Collected material >>
====

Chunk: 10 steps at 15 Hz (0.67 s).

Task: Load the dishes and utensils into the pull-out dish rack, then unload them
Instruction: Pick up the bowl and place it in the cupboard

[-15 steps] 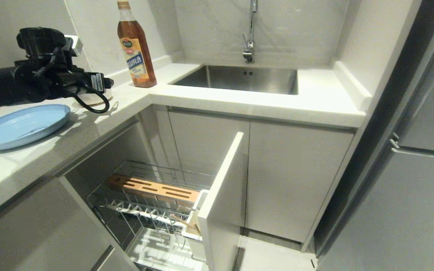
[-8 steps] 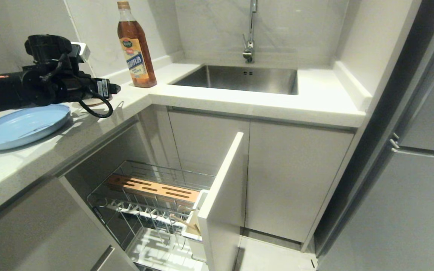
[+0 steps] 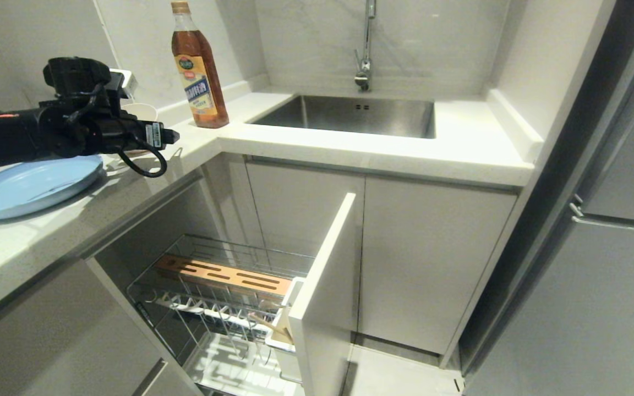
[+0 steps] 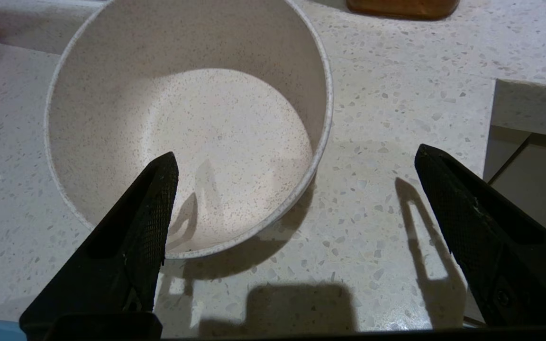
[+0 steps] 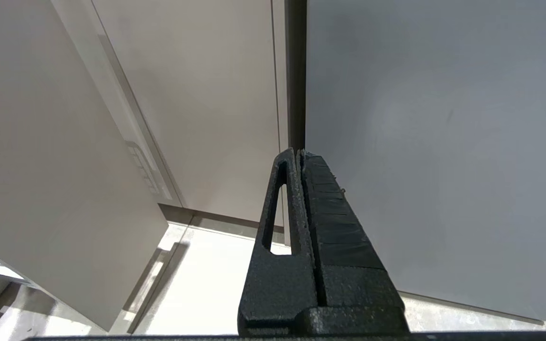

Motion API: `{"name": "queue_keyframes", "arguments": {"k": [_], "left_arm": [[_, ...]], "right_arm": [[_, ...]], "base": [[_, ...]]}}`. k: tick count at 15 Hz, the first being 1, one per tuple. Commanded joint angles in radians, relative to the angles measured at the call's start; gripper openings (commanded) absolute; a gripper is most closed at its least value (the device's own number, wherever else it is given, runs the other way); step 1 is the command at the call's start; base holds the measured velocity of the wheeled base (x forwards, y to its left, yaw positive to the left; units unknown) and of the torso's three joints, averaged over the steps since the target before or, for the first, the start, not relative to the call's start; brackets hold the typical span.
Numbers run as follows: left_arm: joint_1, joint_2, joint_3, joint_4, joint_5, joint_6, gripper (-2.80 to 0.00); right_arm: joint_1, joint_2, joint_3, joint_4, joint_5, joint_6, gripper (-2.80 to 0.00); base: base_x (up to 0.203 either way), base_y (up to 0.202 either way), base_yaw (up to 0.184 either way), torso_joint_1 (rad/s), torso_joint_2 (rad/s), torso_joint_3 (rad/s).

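Nearest the robot, low in the head view, the pull-out dish rack (image 3: pixel 223 308) stands drawn out of the cabinet, its white front panel (image 3: pixel 322 286) swung towards the floor space. The upright prongs hold no plate or bowl. A light wooden piece, possibly the chopsticks (image 3: pixel 270 325), leans in the white holder just behind the panel; I cannot tell for certain what it is. The slotted wooden strip (image 3: pixel 223 276) lies along the rack's far side.

Above it, on the counter (image 3: pixel 31 242), the light-blue plate (image 3: pixel 25 187) rests flat near the left edge. Just beyond the plate, the left gripper (image 4: pixel 296 163) hovers over the counter with its jaws spread wide and holding nothing. In the left wrist view one finger (image 4: pixel 154 203) hangs over the inside of the white bowl (image 4: pixel 183 118) while the other is outside the rim, over bare counter, so the rim sits between them. Whether the inner finger touches the bowl cannot be told.

By my reading, the step in hand is loading, with the bowl as the piece being picked up. The next move calls for lowering over the rim and closing on the wall firmly enough that the smooth bowl does not slip.

Farther off stand an oil bottle (image 3: pixel 198 71) and the steel sink (image 3: pixel 350 114). The right gripper (image 5: pixel 300 158) hangs parked beside the cabinets, jaws pressed together, empty.
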Motion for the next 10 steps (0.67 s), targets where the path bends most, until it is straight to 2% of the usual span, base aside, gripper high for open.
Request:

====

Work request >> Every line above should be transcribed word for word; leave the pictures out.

Answer for the task >>
Chunk: 10 steps at 15 Hz (0.67 s).

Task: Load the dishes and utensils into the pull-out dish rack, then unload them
Instruction: Pick up the bowl and place it in the cupboard

[-15 steps] 
[-8 steps] 
[+0 steps] 
[+0 steps] 
[+0 steps] 

Motion API: `{"name": "queue_keyframes", "arguments": {"k": [_], "left_arm": [[_, ...]], "right_arm": [[_, ...]], "base": [[_, ...]]}}`. k: tick count at 15 Hz, the first being 1, one per tuple. Commanded joint angles in radians, relative to the angles measured at the call's start; gripper openings (commanded) absolute; a gripper is most closed at its least value (the device's own number, wherever else it is given, runs the other way); step 1 is the command at the call's start; base holds the measured velocity of the wheeled base (x forwards, y to its left, yaw positive to the left; units unknown) and of the torso's three joints, averaged over the steps since the target before or, for the first, the start, not relative to the call's start; brackets hold the typical span.
Numbers run as follows: left_arm: joint_1, joint_2, joint_3, joint_4, joint_5, joint_6, gripper (-2.80 to 0.00); right_arm: joint_1, joint_2, joint_3, joint_4, joint_5, joint_6, gripper (-2.80 to 0.00); base: base_x (up to 0.203 either way), base_y (up to 0.202 either way), base_yaw (up to 0.184 either way), torso_joint_1 (rad/s), torso_joint_2 (rad/s), torso_joint_3 (rad/s).

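Nearest the robot, low in the head view, the pull-out dish rack (image 3: pixel 223 308) stands drawn out of the cabinet, its white front panel (image 3: pixel 322 286) swung towards the floor space. The upright prongs hold no plate or bowl. A light wooden piece, possibly the chopsticks (image 3: pixel 270 325), leans in the white holder just behind the panel; I cannot tell for certain what it is. The slotted wooden strip (image 3: pixel 223 276) lies along the rack's far side.

Above it, on the counter (image 3: pixel 31 242), the light-blue plate (image 3: pixel 25 187) rests flat near the left edge. Just beyond the plate, the left gripper (image 4: pixel 296 163) hovers over the counter with its jaws spread wide and holding nothing. In the left wrist view one finger (image 4: pixel 154 203) hangs over the inside of the white bowl (image 4: pixel 183 118) while the other is outside the rim, over bare counter, so the rim sits between them. Whether the inner finger touches the bowl cannot be told.

By my reading, the step in hand is loading, with the bowl as the piece being picked up. The next move calls for lowering over the rim and closing on the wall firmly enough that the smooth bowl does not slip.

Farther off stand an oil bottle (image 3: pixel 198 71) and the steel sink (image 3: pixel 350 114). The right gripper (image 5: pixel 300 158) hangs parked beside the cabinets, jaws pressed together, empty.
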Motion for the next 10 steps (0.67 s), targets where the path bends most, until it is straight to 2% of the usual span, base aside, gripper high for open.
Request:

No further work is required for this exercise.